Monday 22 December 2014

Silicon Valley goes green

Prophetic, progressive and profit-hungry – we meet the Irish techies chasing the dollar in Silicon Valley.

Silicon Valley
Barry O'Sullivan
David Smith
Denise Tormey
Joe Kiernan
John McGuire
Niall Keane

'Innovation in California is at its absolute peak right now," said Bill Gates in a recent article in 'Rolling Stone' magazine. Last year, there were 25,000 start-ups in Silicon Valley, most of which he branded "silly". Nonetheless, venture capitalists invested some €10bn to help them grow.

Although it takes less than an hour to get from one side of Silicon Valley – just south of San Francisco – to the other, it is the unparalleled epicentre of technological innovation. It is the embodiment of the American Dream, where two men who got turned down for jobs at Facebook went on to create a company called WhatsApp before selling it to Facebook for €16bn only five years later.

"People here can do anything," says entrepreneur Elon Musk, who recently was given €1.3bn by NASA to send his rockets up to the International Space Station.

Referred to as "Mecca" by techies, Silicon Valley can be likened to Hollywood, except much, much richer. Most people come here to become household names.
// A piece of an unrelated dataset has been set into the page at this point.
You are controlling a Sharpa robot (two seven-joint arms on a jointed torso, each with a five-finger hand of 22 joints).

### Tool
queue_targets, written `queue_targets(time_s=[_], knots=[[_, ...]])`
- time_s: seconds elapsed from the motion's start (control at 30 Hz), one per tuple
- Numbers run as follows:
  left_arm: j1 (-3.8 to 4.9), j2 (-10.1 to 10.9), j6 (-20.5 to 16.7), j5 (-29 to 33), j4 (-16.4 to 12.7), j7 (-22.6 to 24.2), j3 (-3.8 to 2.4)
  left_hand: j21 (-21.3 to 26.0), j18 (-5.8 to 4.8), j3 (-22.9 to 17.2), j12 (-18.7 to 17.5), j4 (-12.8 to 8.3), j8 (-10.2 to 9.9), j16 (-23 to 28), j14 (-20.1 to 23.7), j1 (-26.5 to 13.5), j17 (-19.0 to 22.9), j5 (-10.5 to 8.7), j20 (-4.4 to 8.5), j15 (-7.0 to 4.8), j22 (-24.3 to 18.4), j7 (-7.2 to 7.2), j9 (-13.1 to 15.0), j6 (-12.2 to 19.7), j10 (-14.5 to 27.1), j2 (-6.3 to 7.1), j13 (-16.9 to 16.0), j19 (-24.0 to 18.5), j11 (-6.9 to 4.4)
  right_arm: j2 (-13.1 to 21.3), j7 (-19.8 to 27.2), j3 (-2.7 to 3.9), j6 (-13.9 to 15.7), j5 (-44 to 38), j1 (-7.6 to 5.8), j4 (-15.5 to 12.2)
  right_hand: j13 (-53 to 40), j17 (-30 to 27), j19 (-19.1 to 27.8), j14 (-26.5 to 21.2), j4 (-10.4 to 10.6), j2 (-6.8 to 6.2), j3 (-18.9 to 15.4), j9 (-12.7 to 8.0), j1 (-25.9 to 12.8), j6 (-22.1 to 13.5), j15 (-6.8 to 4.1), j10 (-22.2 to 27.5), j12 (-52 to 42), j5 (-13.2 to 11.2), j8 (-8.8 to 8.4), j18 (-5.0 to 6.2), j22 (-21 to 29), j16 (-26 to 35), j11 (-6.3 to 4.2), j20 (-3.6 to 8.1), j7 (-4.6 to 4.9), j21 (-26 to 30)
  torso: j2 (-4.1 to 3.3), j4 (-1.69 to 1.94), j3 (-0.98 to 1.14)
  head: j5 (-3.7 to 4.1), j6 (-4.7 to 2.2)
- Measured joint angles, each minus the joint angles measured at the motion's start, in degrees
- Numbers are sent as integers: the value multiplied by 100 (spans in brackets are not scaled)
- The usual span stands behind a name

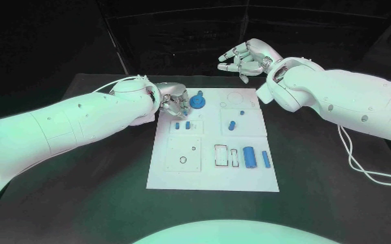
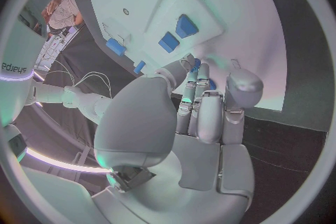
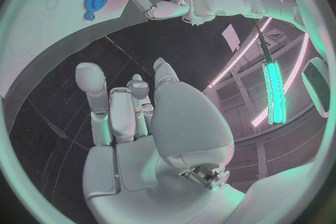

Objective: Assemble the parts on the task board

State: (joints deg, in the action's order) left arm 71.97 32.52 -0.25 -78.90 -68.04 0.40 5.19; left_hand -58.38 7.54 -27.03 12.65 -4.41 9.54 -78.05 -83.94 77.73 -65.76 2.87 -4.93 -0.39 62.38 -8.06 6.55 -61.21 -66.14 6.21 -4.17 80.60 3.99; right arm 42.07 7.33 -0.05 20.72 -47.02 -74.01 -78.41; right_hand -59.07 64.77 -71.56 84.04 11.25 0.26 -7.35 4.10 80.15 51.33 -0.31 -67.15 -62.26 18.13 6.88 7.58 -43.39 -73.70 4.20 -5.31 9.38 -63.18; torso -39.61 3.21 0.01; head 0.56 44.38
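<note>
Several blue parts (image 1: 250, 157) | on task board (image 1: 213, 179) | recesses

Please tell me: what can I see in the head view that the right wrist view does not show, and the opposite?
Head view alone: the two blue cylinders lying side by side near the board's close end, and a small blue peg mid-board. Right wrist view alone: the right hand from behind, fingers curled, holding nothing. Both: the white task board, the blue gear and the left hand beside it.
</note>
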Motion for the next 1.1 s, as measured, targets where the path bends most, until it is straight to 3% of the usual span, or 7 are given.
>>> queue_targets(time_s=[0.2,0.43,0.97,1.1], knots=[[2,-2,34,2,-4,-29,-1,0,0,31,-97,31,-92,0,0,-73,27,0,0,0,-3,-26,-37,26,25,74,15,0,25,-4,0,0,-1,-7,0,6,0,0,0,0,0,0,0,0,0,0,0,0,0,0,0,0,0,0,0,0,0,0,1,-1,-1,1,5],[1,-3,59,3,-4,-52,0,86,0,195,-291,97,-419,39,-21,-228,110,0,-29,21,-61,-98,-196,523,259,231,45,-29,133,-12,-1,0,-1,-12,0,14,0,32,0,0,0,24,0,0,24,0,0,0,0,0,0,0,0,0,0,0,0,0,1,-1,-1,1,12],[0,59,48,25,-21,-62,1,113,0,270,-358,93,-442,39,-1,-227,137,0,-48,42,-84,-103,-220,534,330,231,44,-48,164,5,-10,0,-4,-32,0,29,5,56,0,0,0,31,0,0,31,0,0,1,0,0,0,0,0,0,-1,0,0,0,4,-2,-1,14,13],[0,175,7,32,-75,-62,0,134,0,280,-397,83,-442,39,-1,-227,148,0,-48,41,-100,-103,-232,534,373,231,44,-48,162,51,-49,0,-16,-80,0,59,578,38,0,0,-33,97,1,0,200,0,0,481,519,0,40,0,102,0,-13,0,0,98,8,3,-2,17,1]])
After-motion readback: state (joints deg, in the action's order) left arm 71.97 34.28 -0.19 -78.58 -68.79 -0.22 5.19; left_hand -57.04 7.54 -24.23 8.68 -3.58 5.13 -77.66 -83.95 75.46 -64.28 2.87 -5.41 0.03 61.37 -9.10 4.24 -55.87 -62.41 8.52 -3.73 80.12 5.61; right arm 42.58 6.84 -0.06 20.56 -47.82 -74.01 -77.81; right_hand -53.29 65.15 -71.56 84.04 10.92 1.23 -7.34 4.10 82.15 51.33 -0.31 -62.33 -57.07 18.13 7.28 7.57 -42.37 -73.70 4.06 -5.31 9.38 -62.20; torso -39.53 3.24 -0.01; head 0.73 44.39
They are fearless, confident, wildly optimistic and completely unabashed in their pursuit of success. Here you can cover yourself in body paint, then bring your pet to work, drink a cocktail made by a robot or eat a banana with a QR code on it.
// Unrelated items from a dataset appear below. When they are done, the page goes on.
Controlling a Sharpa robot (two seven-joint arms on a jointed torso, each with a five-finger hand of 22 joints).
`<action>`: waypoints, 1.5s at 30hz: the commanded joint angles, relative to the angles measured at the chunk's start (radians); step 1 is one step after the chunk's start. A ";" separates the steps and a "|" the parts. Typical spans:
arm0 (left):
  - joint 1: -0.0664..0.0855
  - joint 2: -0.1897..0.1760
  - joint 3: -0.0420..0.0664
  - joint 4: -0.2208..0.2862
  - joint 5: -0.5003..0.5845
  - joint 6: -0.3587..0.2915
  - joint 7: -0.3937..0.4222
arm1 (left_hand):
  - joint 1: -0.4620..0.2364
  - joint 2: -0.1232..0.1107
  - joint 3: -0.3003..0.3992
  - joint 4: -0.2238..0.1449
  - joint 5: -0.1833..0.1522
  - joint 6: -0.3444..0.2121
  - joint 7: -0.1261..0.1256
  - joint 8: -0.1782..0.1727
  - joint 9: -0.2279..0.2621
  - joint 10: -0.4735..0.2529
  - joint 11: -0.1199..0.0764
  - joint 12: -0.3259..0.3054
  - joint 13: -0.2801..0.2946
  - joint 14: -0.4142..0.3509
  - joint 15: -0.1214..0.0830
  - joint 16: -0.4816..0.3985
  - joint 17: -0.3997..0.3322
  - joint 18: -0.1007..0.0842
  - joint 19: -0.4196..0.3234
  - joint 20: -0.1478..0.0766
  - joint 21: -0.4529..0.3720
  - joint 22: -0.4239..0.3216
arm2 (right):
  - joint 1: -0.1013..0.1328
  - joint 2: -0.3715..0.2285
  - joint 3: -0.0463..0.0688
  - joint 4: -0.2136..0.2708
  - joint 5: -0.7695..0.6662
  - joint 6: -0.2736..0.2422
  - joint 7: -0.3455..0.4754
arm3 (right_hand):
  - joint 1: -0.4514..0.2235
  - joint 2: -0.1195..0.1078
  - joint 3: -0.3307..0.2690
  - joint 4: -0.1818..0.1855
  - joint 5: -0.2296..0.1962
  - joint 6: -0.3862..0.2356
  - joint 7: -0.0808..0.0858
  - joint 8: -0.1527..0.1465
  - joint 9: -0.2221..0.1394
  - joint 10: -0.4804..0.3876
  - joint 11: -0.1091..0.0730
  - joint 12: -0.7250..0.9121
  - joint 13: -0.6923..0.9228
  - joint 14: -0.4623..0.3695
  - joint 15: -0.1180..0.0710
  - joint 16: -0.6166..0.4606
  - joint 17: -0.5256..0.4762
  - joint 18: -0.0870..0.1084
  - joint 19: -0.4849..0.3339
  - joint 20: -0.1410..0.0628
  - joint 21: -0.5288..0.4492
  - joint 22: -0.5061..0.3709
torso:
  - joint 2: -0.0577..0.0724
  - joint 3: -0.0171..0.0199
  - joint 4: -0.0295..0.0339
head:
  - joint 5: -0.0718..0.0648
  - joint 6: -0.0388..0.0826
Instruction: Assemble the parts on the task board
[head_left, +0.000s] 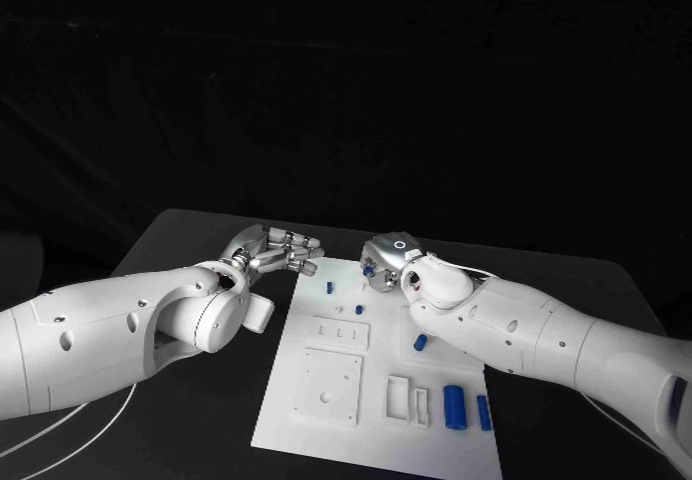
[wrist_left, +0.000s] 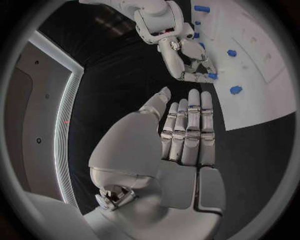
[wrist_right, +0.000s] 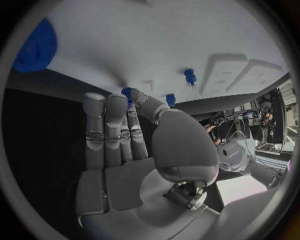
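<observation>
I am looking down at my black table (head_left: 188, 235) from above. In its middle lies the white task board (head_left: 361, 440), a long plate running away from me. My two white arms reach in over it from either side.

My left hand (head_left: 274, 250) hovers just past the board's far left corner, over bare table. In the left wrist view this hand (wrist_left: 184, 132) has its fingers straight and side by side with the thumb apart, and it holds nothing.

My right hand (head_left: 387, 262) is at the far end of the board, over its surface. In the right wrist view its fingers (wrist_right: 106, 130) are stretched out together, and a small blue part (wrist_right: 127, 92) sits right at the tips of the thumb and a finger. I cannot tell whether it is pinched or only touched.

Raised white blocks (head_left: 332, 385) and slotted frames (head_left: 405, 399) stand on the near half of the board. Two blue cylinders (head_left: 456, 407) lie near its near right corner. Smaller blue parts (head_left: 421, 342) are scattered along the middle, with tiny blue pegs (head_left: 330, 287) towards the far end. A blue toothed wheel (wrist_right: 34, 45) rests near one edge of the board.
</observation>
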 joint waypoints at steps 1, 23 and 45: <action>0.002 0.001 0.001 0.002 -0.003 0.008 0.004 | 0.000 -0.003 -0.003 0.002 -0.006 -0.005 -0.001 -0.002 0.000 -0.005 -0.001 0.001 0.001 -0.004 0.005 0.001 -0.001 0.001 0.010 0.000 -0.007 0.001 | -0.005 -0.002 -0.003 -0.008 0.009 0.014 0.001 | -0.007 -0.009 0.004 -0.001 -0.006 -0.042 0.011 0.006 -0.003 -0.041 0.017 0.007 0.001 -0.004 0.007 -0.008 -0.006 0.011 0.024 0.001 -0.037 -0.012 | 0.000 -0.0005 -0.0001 | -0.001 0.001; 0.002 -0.017 0.001 -0.005 -0.003 0.008 0.004 | 0.001 -0.003 -0.006 0.001 -0.006 -0.008 0.000 -0.002 0.000 -0.012 0.001 0.001 0.001 -0.004 0.005 0.001 -0.001 0.001 0.010 0.001 -0.009 0.001 | -0.004 -0.197 0.053 0.198 0.165 -0.093 0.051 | 0.054 -0.082 -0.216 0.101 0.023 -0.170 0.023 0.004 -0.006 -0.203 0.059 0.006 -0.001 0.003 0.037 -0.030 -0.037 0.052 0.039 0.036 -0.166 -0.117 | -0.004 0.0065 -0.0218 | -0.022 0.012; 0.001 -0.021 0.001 -0.030 -0.002 0.020 0.006 | 0.002 -0.001 -0.008 0.001 -0.006 -0.006 0.000 -0.002 0.000 -0.010 0.001 0.001 0.001 -0.004 0.005 0.000 -0.002 0.001 0.011 0.001 -0.011 0.001 | -0.009 -0.334 0.125 0.201 0.363 0.183 0.081 | 0.042 -0.041 -0.476 0.132 0.180 -0.198 0.017 0.006 -0.003 -0.042 -0.036 1.017 1.073 -0.015 -0.031 0.124 0.376 -0.013 0.047 -0.032 0.197 0.115 | -0.008 0.0352 -0.0589 | -0.039 0.015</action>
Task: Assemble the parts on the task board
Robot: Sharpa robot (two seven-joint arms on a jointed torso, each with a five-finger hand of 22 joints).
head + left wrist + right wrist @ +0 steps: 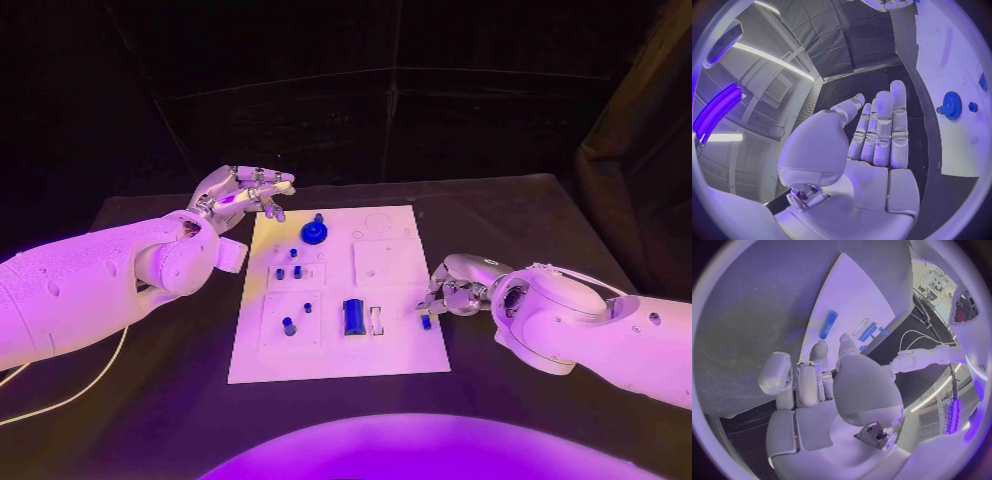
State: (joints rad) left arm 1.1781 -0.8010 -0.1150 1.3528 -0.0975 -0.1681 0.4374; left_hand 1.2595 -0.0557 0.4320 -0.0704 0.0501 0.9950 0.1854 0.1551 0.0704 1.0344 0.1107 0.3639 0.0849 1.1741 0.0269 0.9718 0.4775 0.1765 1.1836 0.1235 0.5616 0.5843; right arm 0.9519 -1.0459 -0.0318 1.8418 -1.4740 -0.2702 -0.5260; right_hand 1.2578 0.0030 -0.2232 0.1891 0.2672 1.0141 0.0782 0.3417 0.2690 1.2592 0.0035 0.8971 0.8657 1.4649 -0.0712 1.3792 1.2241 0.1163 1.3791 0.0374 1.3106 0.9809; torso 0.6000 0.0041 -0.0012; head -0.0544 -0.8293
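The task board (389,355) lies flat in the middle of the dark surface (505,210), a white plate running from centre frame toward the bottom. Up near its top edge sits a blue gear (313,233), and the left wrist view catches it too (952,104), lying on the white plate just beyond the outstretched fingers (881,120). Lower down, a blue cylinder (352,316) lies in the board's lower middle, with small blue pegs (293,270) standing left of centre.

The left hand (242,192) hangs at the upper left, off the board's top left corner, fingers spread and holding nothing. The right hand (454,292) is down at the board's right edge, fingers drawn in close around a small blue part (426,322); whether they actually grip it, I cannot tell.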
Not everyone is happy with the outrageous success that the Valley is experiencing, least of all the laid-back left-wing community, whose members are appalled by the extortionate rents, sanitised streets and buses destined for Googleplex clogging the morning rush-hour streets.

But there's not much anyone can do to stop it. Silicon Valley is booming, and Irish entrepreneurs want a slice of the American pie.

The most high-profile of these are Patrick (23) and John (25) Collison from Limerick, who raised €60m in Silicon Valley for their online payment company Stripe, which is now valued at around €1.3bn.

They sold their first company, Auctomatic, for €3.2m when they were only 17 and 19. According to the brothers, though, they are "just getting started".

"There are around 50 Irish companies in the Bay Area," says Enterprise Ireland's US West Coast manager Nick Marmion, who is based in Mountain View, about 40 minutes drive south of San Francisco.

"Irish companies are really innovative and have massive potential. In order to be successful in Silicon Valley, they have to adopt an open approach. Here, people are hugely collaborative and they don't mind sharing what they are doing.

"By nature, we are more insular and afraid of such a concept, as we think people will steal our idea. But that's not how it works. If you have an idea, act on it quickly and get people on your side. If you don't, an amazing opportunity will pass you by," he says.

Weekend magazine travelled to the US Pacific coast to chat with top Irish entrepreneurs about life and times in Silicon Valley.

Barry O'Sullivan, Investor, Dragon on 'Dragon's Den' and CEO of Altocloud

County of Origin: Cork

Barry started his educational path with a degree in electrical engineering followed by a Masters in computer science at the University of Limerick. He also completed an MBA at Santa Clara University in the heart of Silicon Valley.

He is one of the founding members of the influential Irish Technology Leadership Group (ITLG), a non-profit organisation comprising of Irish-American technology leaders who connect Ireland with Silicon Valley.

"In March this year, I launched a software company called Altocloud," Barry says. "It's a hugely exciting project and we plan to transform the way we use call centres forever.